» **Task to carry out**: Search the listing below for the line containing "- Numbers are". From there through the line containing "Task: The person", transcribe every line exactly, both ends included.

BEGIN Data excerpt

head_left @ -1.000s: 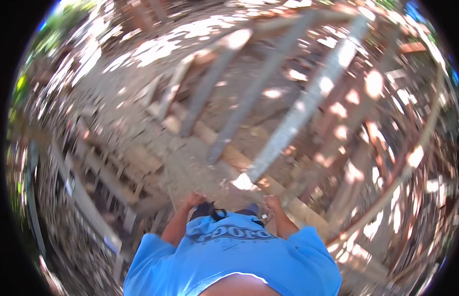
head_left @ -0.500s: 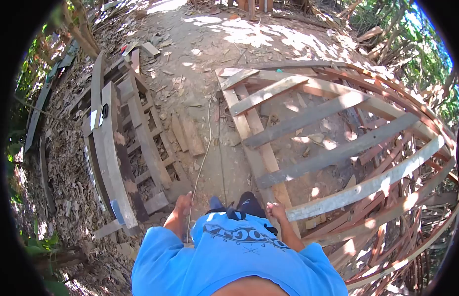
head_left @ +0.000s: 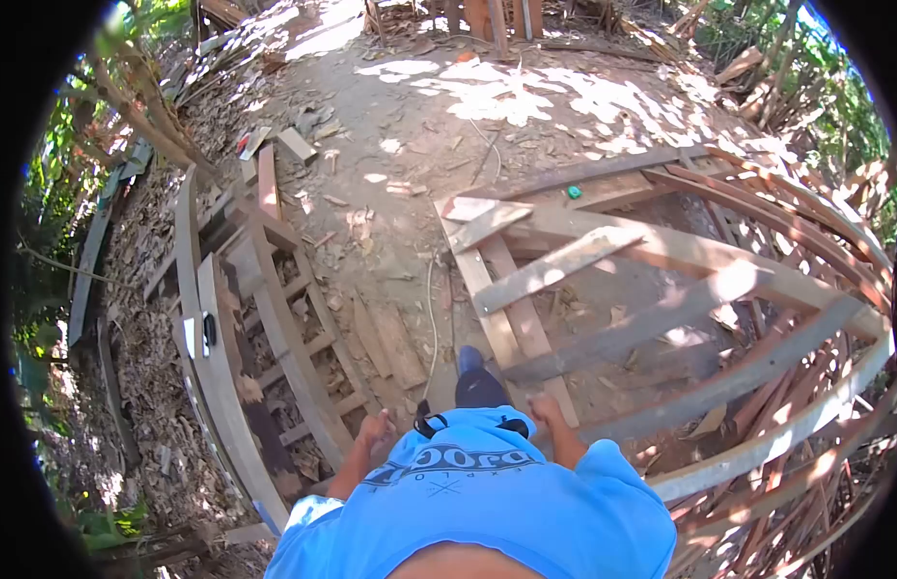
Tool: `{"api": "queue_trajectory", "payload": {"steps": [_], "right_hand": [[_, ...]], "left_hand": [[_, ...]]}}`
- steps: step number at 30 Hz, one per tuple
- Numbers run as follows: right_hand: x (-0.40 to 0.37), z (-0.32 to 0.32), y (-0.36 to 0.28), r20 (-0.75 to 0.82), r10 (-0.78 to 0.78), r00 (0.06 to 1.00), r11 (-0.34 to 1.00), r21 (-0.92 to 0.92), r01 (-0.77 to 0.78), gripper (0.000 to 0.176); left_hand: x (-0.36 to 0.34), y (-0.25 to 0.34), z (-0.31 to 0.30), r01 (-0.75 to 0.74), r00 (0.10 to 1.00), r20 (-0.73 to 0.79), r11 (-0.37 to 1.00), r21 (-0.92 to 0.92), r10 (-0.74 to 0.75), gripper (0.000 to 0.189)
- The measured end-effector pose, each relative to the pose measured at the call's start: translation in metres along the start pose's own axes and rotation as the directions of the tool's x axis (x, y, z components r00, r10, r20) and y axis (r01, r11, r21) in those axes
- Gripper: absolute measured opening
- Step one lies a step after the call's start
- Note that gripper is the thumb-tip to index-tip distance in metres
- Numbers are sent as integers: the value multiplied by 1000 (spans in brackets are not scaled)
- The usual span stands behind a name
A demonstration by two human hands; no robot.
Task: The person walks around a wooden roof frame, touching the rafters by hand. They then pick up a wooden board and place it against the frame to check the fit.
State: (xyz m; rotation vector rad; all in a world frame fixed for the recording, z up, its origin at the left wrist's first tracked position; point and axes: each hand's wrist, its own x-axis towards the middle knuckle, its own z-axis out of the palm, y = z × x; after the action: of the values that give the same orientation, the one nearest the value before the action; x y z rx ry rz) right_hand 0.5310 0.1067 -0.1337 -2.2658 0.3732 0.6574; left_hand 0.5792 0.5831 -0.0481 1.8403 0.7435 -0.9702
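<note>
My left hand [head_left: 374, 427] hangs beside my blue shirt [head_left: 468, 487], with its fingers curled in and no object visible in them. The nearest thing to it is a slatted wooden frame [head_left: 289, 352] on the left. On the other side, my right hand [head_left: 543, 409] is loosely closed near the end of a wooden board [head_left: 559, 394], apparently holding nothing. Its palm side is hidden from view. Between the two hands one foot in a bluish shoe [head_left: 469, 359] steps forward on the dirt. A thin pale cord [head_left: 432, 318] lies on the ground ahead.
Long planks form a large slatted frame [head_left: 641, 323] on the right. A black object [head_left: 209, 331] and a white piece [head_left: 190, 337] rest on the left planks. A small green item [head_left: 574, 193] lies on the right frame. Sunlit ground [head_left: 419, 135] runs ahead between both frames.
I have walked forward: both wooden frames slide lower in the view, and one foot now shows ahead. Both hands stay low at my sides, and the cord is no longer beside my left hand.
</note>
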Motion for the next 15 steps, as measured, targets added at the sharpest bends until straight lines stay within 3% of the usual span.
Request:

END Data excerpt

» **Task answer**:
- Numbers are sent as integers: the value multiplied by 1000 (spans in brackets are not scaled)
- The usual span stands behind a name
A demonstration by two human hands; no robot.
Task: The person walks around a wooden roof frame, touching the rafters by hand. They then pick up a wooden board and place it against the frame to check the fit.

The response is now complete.